Autre problématique qui lui tient particulièrement à cœur, et qu’elle aborde avec empathie au fil de son récit polyphonique, l’égalité des chances.

Le droit d'être qui elle veut

Là encore, elle sait de quoi elle parle. Née en 1975 dans une famille modeste, cette intellectuelle pétillante était en effet doublement programmée pour l’échec. Non seulement son milieu constituait un handicap majeur aux yeux de certains profs, mais, de plus, elle était de sexe féminin:

«Je pensais sincèrement que certains métiers m’étaient interdits en raison de mon genre.

Mes rêves de devenir astronaute ou médecin ont été rapidement tués dans l’œuf… même s’il s’est vite avéré que j’étais de toute manière plus littéraire qu’autre chose!»

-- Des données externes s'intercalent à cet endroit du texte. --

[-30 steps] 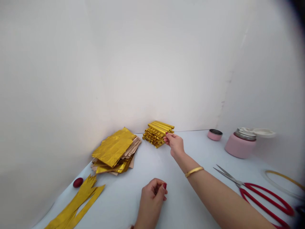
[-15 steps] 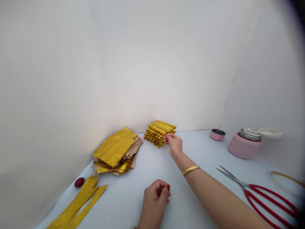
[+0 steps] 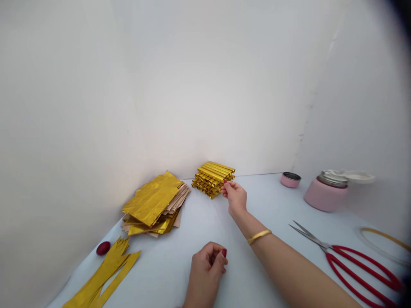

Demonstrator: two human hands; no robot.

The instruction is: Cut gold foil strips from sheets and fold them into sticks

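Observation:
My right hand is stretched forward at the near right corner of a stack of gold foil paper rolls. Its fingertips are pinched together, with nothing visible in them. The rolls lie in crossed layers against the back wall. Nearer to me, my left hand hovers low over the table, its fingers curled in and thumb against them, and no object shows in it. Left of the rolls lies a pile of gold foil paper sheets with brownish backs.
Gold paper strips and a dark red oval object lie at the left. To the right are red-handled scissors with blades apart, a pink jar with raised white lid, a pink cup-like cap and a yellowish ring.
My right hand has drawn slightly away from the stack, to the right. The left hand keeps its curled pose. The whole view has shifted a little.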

Tout en jetant un regard tendre sur les posters d’Alice Rivaz et de Corinna Bille qui trônent dans son bureau de la Bibliothèque cantonale et universitaire, à Dorigny, l’écrivaine reprend: «Je me suis acharnée pour pouvoir suivre les études que je voulais, j’ai travaillé pour Amnesty International, puis comme journaliste, avec toute l’ouverture qu’offre ce genre de job, mais il m’a fallu des années pour me libérer de ces fausses croyances. Et pour comprendre que tous ces modèles ne sont que des constructions et que moi, en tant que femme, fille d’ouvrier, même si tout est loin d’être rose en termes d’égalité, j’ai le droit d’être qui je veux, comme je veux. C’est aussi cela que j’ai voulu faire passer dans Malatraix

Emmanuelle Robert a raison: le polar permet décidément de soulever de grandes questions.